YOUR TASK: Please give back, word for word, only the lines starting at the one containing "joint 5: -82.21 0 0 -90" and ending at the one containing "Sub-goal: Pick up" within the material below.

*** Opening of DATA UNDER STUDY ***

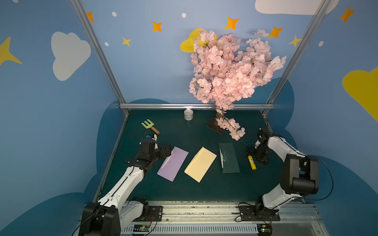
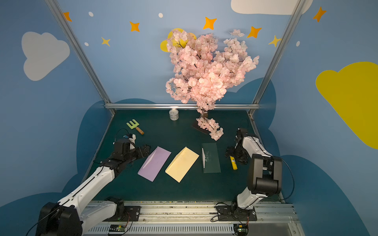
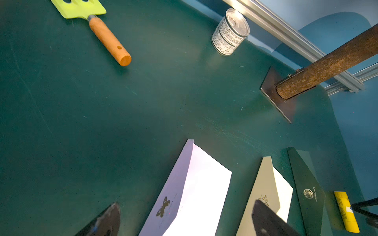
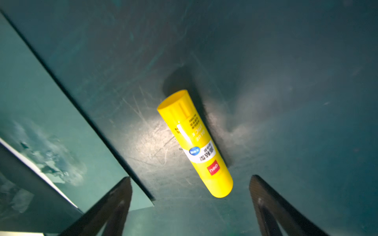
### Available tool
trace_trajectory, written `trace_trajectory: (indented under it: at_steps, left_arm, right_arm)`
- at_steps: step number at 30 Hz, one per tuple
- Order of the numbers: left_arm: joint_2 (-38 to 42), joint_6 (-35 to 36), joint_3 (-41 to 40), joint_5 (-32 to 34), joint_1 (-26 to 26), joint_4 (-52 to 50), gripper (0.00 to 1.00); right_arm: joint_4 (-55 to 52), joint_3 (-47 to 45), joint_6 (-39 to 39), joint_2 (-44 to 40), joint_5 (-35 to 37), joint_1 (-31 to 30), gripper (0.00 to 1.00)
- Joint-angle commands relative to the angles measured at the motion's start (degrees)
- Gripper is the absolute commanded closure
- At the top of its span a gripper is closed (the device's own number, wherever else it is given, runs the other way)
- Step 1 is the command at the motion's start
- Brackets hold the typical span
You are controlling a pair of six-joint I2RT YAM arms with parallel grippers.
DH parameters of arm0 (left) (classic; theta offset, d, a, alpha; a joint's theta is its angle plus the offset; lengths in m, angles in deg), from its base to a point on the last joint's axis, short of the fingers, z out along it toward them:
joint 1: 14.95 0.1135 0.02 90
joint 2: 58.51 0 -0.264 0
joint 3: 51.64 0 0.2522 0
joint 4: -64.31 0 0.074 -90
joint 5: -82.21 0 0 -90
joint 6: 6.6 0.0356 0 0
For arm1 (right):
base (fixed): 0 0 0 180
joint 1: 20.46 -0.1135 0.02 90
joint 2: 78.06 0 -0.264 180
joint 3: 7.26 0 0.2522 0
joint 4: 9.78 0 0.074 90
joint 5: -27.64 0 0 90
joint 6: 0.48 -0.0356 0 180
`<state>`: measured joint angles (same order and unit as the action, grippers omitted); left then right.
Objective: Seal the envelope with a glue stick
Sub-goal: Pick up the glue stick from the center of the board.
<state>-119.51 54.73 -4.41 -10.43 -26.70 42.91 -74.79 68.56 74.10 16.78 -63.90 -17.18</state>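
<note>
The glue stick (image 1: 252,162) lies flat on the right side of the green table (image 1: 184,194), its yellow barrel running near to far. It sits just right of the dark green envelope (image 1: 229,161), with a strip of bare table between them. From here its cap looks to be on.

The right hand (image 1: 250,152) hangs low over the far end of the stick. In the right wrist view its two dark fingers (image 4: 114,204) stand well apart, one to each side of the stick, and neither touches it. Nothing is gripped.

The dark green envelope has its flap lifted along the left edge, showing a pale lining. Whitish smears mark its face.

Left of it lie a pale yellow envelope (image 1: 200,164) and then a purple envelope (image 1: 172,164), both slanted and apart from each other.

The left hand (image 1: 166,151) is at the far left corner of the purple envelope, its fingers spread wide and holding nothing. I cannot tell whether it touches the paper.

Farther back stand a small tin can (image 1: 188,114) and a pink blossom tree (image 1: 229,67) on a dark square base. A green toy rake (image 1: 150,126) with a wooden handle lies at the far left.
</note>
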Motion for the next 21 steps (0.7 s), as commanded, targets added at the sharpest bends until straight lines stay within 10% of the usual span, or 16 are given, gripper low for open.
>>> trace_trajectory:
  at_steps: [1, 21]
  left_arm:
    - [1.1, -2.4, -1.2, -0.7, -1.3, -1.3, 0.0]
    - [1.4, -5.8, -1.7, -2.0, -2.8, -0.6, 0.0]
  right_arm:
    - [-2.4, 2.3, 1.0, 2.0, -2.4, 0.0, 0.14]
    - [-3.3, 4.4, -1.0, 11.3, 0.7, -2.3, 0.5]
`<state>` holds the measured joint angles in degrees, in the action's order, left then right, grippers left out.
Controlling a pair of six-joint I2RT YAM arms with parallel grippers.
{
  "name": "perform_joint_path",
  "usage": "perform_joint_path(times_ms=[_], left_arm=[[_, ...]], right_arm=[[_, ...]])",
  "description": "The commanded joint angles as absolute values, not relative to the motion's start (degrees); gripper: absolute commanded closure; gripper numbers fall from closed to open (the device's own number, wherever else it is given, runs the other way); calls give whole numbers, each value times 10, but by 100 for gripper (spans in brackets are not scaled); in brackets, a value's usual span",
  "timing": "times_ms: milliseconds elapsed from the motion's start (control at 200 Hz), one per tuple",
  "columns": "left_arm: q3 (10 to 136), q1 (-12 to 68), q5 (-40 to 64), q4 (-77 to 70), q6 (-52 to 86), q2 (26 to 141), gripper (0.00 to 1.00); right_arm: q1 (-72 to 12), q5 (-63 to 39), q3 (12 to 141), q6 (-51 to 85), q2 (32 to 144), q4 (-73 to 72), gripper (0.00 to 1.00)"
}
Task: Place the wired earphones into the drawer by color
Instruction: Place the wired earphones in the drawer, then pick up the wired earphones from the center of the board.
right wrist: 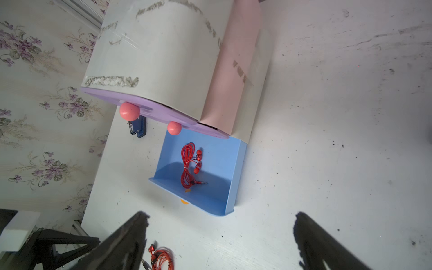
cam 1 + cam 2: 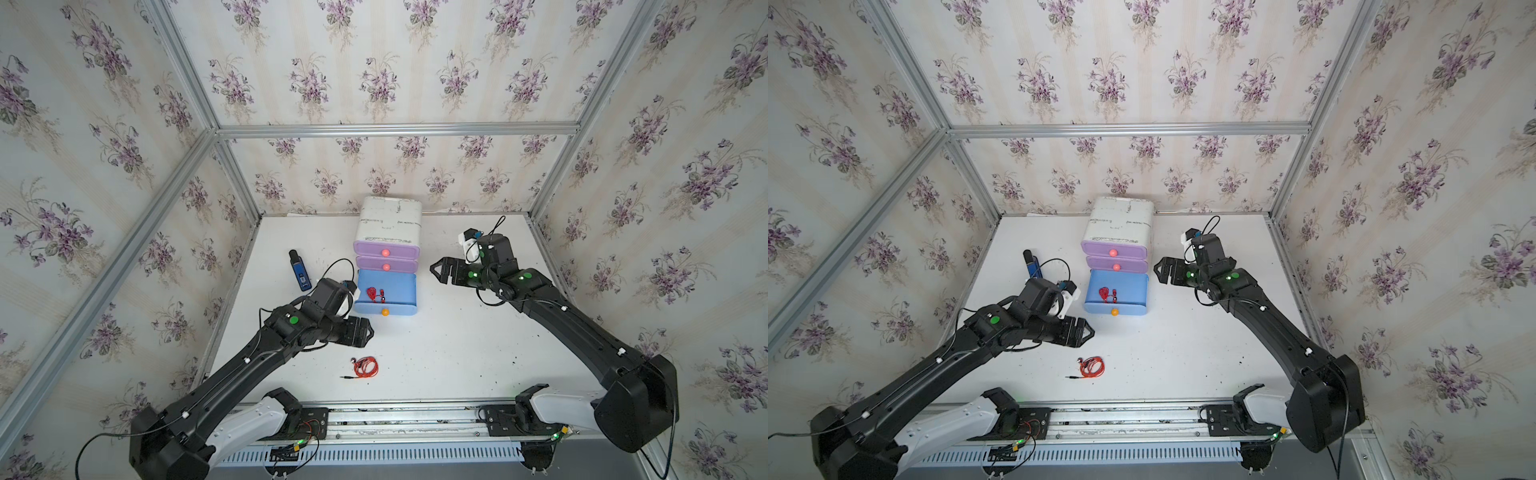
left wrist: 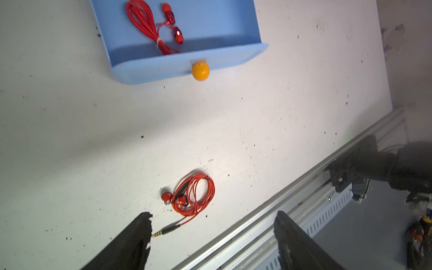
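Loose red corded earphones (image 2: 365, 367) lie coiled on the table (image 2: 457, 353), well out from the open blue plastic drawer (image 2: 401, 309); my left gripper (image 2: 365, 331), spread and empty, hangs between them, nearest.

no legible text; the blue gadget (image 2: 300, 272) bears a blurred label.
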<state>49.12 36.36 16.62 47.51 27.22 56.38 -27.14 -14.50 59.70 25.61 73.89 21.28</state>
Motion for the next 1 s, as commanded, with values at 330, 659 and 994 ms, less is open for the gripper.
perform_joint_path(times_ms=[330, 659, 994], left_arm=[[540, 387, 24, 508, 368, 433, 11], [597, 370, -24, 525, 343, 431, 10], [606, 356, -26, 533, 340, 416, 10]], right_arm=[[-589, -22, 537, 454, 813, 251, 1], [-706, -14, 685, 470, 1005, 300, 11], [-724, -11, 736, 454, 1064, 353, 27]])
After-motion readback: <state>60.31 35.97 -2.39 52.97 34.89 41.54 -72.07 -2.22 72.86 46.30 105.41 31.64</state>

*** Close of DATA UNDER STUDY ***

RESPONSE AREA:
joint 5: -82.21 0 0 -90
joint 6: 6.6 0.0356 0 0
For arm1 (right):
base (fixed): 0 0 0 180
joint 1: 20.46 -0.1135 0.02 90
joint 2: 78.06 0 -0.264 180
joint 3: 7.26 0 0.2522 0
joint 4: 9.78 0 0.074 90
joint 5: -27.64 0 0 90
joint 6: 0.48 -0.0356 0 180
`<state>`: measured joint angles (same order and unit as the action, grippers omitted); left then right.
Objective: Seal the envelope with a glue stick
Sub-goal: Pick up the glue stick from the center of the board.

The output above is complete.